- THE DATA -
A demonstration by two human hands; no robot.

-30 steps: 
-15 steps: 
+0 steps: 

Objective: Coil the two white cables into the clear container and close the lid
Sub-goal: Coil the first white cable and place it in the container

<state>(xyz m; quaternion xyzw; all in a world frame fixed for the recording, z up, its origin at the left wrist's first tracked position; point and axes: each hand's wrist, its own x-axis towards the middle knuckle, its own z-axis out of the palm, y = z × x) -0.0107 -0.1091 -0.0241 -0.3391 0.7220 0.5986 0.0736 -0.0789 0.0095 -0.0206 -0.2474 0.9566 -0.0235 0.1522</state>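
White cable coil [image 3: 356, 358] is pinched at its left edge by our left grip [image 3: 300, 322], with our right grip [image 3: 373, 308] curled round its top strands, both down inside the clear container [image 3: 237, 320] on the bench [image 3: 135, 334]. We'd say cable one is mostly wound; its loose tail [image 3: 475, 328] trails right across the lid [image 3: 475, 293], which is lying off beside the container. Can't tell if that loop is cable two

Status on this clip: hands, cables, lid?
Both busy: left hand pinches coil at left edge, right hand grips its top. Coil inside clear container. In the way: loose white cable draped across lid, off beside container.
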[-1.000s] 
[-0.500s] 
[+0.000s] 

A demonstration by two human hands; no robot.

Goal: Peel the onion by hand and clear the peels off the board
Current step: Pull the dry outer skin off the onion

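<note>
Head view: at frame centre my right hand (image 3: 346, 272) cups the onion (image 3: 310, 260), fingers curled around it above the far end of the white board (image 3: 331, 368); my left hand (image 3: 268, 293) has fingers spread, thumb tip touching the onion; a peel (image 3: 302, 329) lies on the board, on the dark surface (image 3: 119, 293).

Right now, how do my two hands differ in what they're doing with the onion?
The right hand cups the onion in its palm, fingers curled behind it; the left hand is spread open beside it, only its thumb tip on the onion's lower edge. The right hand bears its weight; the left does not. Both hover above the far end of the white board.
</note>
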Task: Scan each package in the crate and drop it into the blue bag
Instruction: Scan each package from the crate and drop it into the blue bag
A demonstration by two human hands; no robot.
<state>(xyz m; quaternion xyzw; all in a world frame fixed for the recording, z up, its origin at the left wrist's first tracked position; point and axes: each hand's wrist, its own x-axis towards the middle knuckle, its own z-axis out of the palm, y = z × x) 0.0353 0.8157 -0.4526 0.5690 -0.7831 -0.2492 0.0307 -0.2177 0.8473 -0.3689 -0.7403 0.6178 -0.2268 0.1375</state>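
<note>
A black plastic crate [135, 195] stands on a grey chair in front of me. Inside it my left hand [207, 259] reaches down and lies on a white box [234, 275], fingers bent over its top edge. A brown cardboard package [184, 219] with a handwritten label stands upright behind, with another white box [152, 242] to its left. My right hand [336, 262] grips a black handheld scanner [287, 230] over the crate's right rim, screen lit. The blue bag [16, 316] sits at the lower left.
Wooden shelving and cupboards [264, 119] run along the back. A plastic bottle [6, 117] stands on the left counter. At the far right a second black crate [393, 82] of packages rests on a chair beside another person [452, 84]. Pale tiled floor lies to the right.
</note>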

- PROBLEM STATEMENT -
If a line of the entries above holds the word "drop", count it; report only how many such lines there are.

- RESPONSE TO THIS EXERCISE -
2